HIAST awards engineering diplomas (5 years undergraduate) in one of the following specialties:
- Telecommunications engineering
- Electronics engineering
- Mechatronic engineering
- Informatics engineering
- Materials engineering
- Aeronautical engineering

HIAST also offers seven masters programs (2 years postgraduate, “by-research” academic masters):
- Communication systems
- Robotics and Robot control
- Informatics and Decision support systems
- Big data systems
- Atomic, molecular, and optical physics and engineering
- Materials science and engineering

In addition, HIAST also awards PhD degrees in communications, informatics, control systems, materials science and engineering.

In addition to undergraduate and postgraduate programs at HIAST, continuous research and development activities are undertaken by HIAST engineers and researchers working in different departments, laboratories and technology centers. Some of these research and development activities are undertaken in collaboration with national and international universities, research centers and organizations.

=== Faculties ===
Source:
- Telecommunications engineering
- Electronic Systems engineering
- Informatics engineering
- Mechatronics engineering
- Materials science engineering
- Aeronautical engineering (Aleppo Branch)
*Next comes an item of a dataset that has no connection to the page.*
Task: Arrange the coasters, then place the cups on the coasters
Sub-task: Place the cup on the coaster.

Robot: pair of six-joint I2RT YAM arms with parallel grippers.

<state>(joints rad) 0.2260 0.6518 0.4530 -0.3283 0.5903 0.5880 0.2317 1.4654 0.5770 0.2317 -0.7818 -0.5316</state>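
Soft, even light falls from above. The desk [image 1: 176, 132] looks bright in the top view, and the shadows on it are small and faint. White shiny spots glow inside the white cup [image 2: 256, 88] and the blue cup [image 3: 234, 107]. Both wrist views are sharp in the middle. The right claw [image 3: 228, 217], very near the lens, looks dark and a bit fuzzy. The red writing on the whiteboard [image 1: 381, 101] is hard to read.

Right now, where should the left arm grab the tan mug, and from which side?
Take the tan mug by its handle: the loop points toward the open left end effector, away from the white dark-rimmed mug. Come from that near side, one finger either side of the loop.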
Its main campus is in the Hameesh area of the Barzeh municipality of Damascus, and a second location in Seif al-Dawla municipality of Aleppo.

== Ranking ==
HIAST was established in 1983 to be the top academic institute in Syria. It has been ranked as the top academic institution in Syria since its establishment except for few years.

In 2017, HIAST was ranked 1st in Syria and 4327th in world ranking.

== Notable alumni ==
- Emad Abdul-Ghani Sabouni - Minister of Communications and Technology (2007-2014)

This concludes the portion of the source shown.